> [Work order] Where the data below begins, start duplicating lines exactly, and finish with the line containing "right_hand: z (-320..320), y"; add nothing else. Leave the pictures out.

Segment Start: Given material

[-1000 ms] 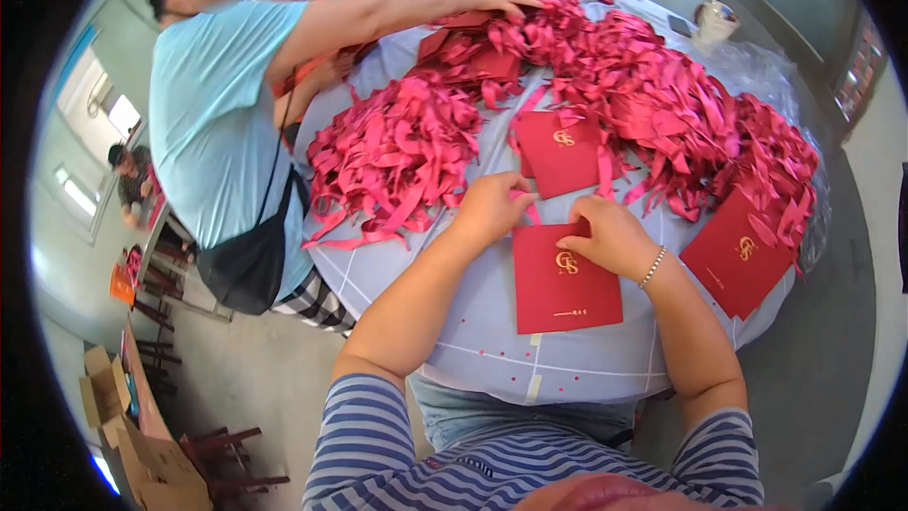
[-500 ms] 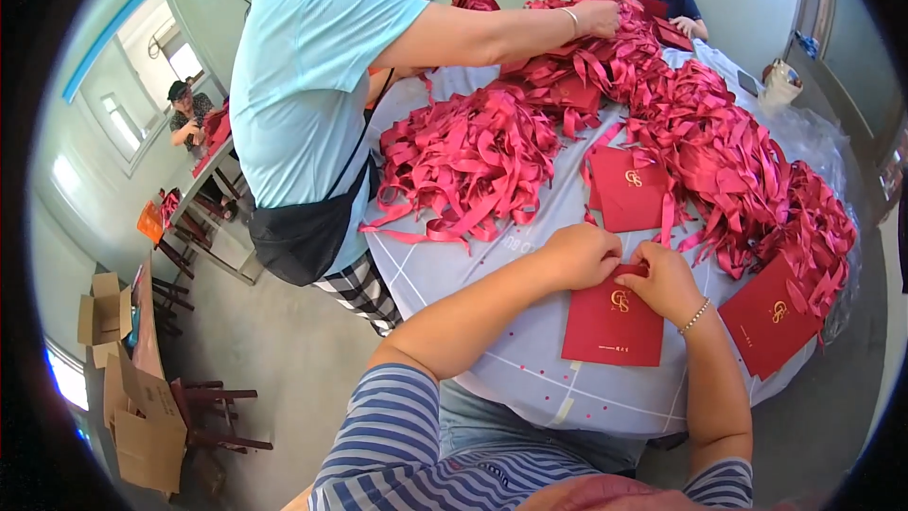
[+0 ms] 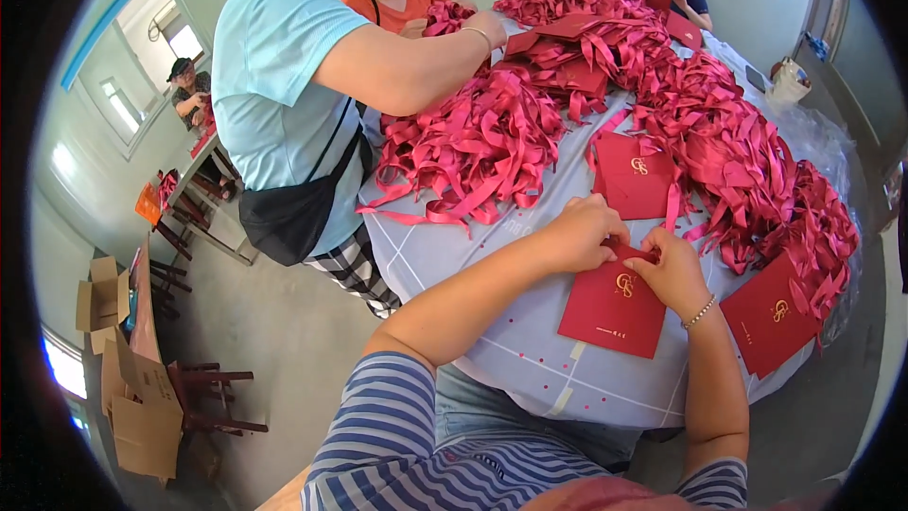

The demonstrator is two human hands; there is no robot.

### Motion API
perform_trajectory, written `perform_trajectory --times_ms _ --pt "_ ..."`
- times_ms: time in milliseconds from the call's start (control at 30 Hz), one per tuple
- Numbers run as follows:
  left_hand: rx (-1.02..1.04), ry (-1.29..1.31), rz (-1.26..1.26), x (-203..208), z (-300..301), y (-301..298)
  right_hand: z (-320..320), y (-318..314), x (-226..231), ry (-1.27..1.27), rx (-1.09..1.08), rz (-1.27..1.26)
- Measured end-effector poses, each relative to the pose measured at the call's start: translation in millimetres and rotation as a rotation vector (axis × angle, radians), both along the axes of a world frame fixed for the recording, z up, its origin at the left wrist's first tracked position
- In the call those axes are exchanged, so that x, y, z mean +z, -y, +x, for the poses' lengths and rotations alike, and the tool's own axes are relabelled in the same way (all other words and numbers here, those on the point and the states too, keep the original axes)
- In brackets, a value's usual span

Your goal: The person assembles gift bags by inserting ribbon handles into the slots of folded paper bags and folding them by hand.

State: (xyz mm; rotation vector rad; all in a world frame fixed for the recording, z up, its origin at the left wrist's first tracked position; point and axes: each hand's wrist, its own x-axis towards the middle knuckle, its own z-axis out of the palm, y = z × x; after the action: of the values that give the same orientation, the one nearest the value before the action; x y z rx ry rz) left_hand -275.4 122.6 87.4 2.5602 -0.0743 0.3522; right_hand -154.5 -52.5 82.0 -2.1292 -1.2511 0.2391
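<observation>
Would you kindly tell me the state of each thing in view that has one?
Front red card: emblem side up, upper edge held
Left hand: closed at the front red card's upper edge
Right hand: pinching that same edge
Right red card: emblem side up, partly covered
Left ribbon heap: loose, tangled
Tablecloth: spread out
Clear plastic: crumpled
Near cardboard box: flaps open

Blue-and-grey striped short-sleeved shirt (image 3: pixel 416 462); blue denim bottoms (image 3: pixel 478 409); beaded bracelet (image 3: pixel 699 313) round right wrist (image 3: pixel 689 306).
</observation>
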Motion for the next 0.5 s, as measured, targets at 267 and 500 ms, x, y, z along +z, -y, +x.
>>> perform_trajectory --times_ms 267,500 --pt "0.09 -0.117 0.073 0 -3 3 -9 1 8 0.087 -0.02 0.05" --pt "-0.004 -0.213 -0.123 -7 2 -14 -9 0 8 0.093 -0.024 0.067"
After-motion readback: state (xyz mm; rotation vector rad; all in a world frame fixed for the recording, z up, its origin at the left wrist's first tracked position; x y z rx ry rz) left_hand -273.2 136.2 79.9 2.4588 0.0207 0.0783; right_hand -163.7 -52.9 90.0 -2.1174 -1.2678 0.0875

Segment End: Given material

> [Result for this exercise]
[-1000 ms] 
[-500 ms] 
[+0 ms] 

The demonstrator is two human hands; there is no robot.

### Motion API
perform_trajectory, written `perform_trajectory --times_ms _ --pt "_ ..."`
- times_ms: time in milliseconds from the call's start (control at 30 Hz), one per tuple
- Numbers run as follows:
  left_hand: rx (-1.02..1.04), ry (-1.29..1.31), rz (-1.26..1.26), x (-203..208), z (-300..301), y (-301..298)
  right_hand: z (-320..320), y (-318..314), x (-226..231), ry (-1.27..1.27), rx (-1.09..1.08), rz (-1.27..1.26)

Nothing else is needed to finish the exercise.